The LASSO Method of Model Selection

LASSO Selection

The HPGENSELECT procedure implements the group LASSO method, which is described in the section Group LASSO Selection. This section provides some background about the LASSO method that you need in order to understand the group LASSO method.

LASSO (least absolute shrinkage and selection operator) selection arises from a constrained form of ordinary least squares regression in which the sum of the absolute values of the regression coefficients is constrained to be smaller than a specified parameter. More precisely, let $\bX =(\mb{x}_1,\mb{x}_2,\ldots ,\mb{x}_ m)$ denote the matrix of covariates, and let $\mb{y}$ denote the response. Then for a given parameter t, the LASSO regression coefficients $\bbeta = (\beta _1,\beta _2,\ldots ,\beta _ m)$ are the solution to the constrained least squares problem

\[ \min ||\mb{y}-\bX \bbeta ||^2 \qquad \mbox{subject to} \quad \sum _{j=1}^{m} | \beta _ j | \leq t \]

For generalized linear models, the LASSO regression coefficients $\bbeta = (\beta _1,\beta _2,\ldots ,\beta _ m)$ are the solution to the constrained optimization problem

\[ \min \{ -L(\bmu ;\mb{y})\} \qquad \mbox{subject to} \quad \sum _{j=1}^{m} | \beta _ j | \leq t \]

where L is the log-likelihood function defined in the section Log-Likelihood Functions.

Provided that the LASSO parameter t is small enough, some of the regression coefficients will be exactly zero.
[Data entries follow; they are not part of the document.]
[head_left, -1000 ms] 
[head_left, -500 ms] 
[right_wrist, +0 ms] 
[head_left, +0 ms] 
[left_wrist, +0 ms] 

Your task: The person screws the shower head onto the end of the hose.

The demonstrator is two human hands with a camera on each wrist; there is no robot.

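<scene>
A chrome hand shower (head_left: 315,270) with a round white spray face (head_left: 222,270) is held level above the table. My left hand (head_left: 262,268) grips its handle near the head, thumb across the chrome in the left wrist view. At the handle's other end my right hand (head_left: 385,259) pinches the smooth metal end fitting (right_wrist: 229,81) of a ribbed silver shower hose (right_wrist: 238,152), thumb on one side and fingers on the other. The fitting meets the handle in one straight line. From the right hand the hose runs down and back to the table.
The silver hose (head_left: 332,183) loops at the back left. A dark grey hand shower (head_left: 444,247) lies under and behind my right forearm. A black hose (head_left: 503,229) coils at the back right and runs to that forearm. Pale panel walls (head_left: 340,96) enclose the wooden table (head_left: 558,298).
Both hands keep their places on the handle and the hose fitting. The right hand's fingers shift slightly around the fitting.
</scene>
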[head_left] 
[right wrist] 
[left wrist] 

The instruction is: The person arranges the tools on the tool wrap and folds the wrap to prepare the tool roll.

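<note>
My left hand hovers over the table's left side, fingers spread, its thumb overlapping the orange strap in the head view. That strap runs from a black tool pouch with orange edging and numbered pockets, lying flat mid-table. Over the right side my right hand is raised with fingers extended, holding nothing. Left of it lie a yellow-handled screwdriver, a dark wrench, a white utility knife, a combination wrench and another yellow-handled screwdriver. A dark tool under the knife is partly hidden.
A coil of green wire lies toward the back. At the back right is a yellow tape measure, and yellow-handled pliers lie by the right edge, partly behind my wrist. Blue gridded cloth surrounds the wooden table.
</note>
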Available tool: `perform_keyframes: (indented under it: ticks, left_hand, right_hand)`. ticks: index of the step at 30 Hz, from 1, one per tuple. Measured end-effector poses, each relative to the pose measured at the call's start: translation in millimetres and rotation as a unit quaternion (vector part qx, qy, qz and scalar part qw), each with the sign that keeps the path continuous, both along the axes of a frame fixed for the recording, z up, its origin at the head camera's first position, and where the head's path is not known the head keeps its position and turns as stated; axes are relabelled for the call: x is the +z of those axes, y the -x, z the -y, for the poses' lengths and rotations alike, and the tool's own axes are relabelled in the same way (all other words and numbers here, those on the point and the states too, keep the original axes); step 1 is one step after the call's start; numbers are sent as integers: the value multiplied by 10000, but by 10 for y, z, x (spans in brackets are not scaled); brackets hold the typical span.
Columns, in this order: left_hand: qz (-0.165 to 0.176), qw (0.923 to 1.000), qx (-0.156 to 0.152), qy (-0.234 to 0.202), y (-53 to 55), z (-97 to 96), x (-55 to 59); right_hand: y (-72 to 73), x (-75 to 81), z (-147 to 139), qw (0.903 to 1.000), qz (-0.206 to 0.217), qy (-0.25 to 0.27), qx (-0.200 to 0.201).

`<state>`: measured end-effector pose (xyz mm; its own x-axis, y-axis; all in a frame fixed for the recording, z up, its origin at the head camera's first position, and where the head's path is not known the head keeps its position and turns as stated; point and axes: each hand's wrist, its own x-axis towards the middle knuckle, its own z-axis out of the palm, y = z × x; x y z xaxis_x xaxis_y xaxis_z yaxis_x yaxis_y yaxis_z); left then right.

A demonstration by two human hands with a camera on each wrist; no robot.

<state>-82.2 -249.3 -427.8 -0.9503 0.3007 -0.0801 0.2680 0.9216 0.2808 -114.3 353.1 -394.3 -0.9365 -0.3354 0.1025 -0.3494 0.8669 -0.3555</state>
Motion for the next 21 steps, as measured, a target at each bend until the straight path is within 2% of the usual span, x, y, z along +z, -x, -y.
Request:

Hence, you can view the LASSO method as selecting a subset of the regression coefficients for each LASSO parameter. By increasing the LASSO parameter in discrete steps, you obtain a sequence of regression coefficients for which the nonzero coefficients at each step correspond to selected parameters. For more information about the LASSO method, see, for example, Hastie, Tibshirani, and Friedman (2009).

Group LASSO Selection

The group LASSO method, proposed by Yuan and Lin (2006), is a variant of LASSO that is specifically designed for models defined in terms of effects that have multiple degrees of freedom, such as the main effects of CLASS variables, and interactions between CLASS variables. If all effects in the model are continuous, then the group LASSO method is the same as the LASSO method.

Recall that LASSO selection depends on solving a constrained optimization problem of the form

\[ \min \{ -L(\bmu ;\mb{y})\} \qquad \mbox{subject to} \quad \sum _{j=1}^{m} | \beta _ j | \leq t \]

In this formulation, individual parameters can be included or excluded from the model independently, subject only to the overall constraint. In contrast, the group LASSO method uses a constraint that forces all parameters corresponding to the same effect to be included or excluded simultaneously. For a model that has k effects, let $\beta _{G_ j}$ be the group of linear coefficients that correspond to effect j in the model. Then group LASSO depends on solving a constrained optimization problem of the form

\[ \min \{ -L(\bmu ;\mb{y})\} \qquad \mbox{subject to} \quad \sum _{j=1}^{k} \sqrt {|G_ j|} ||\beta _{G_ j}|| \leq t \]

where $|G_ j|$ is the number of parameters that correspond to effect j, and $||\beta _{G_ j}||$ denotes the Euclidean norm of the parameters $\beta _{G_ j}$,

\[ ||\beta _{G_ j}||= \sqrt {\sum _{i=1}^{G_ j} \beta _ i^2} \]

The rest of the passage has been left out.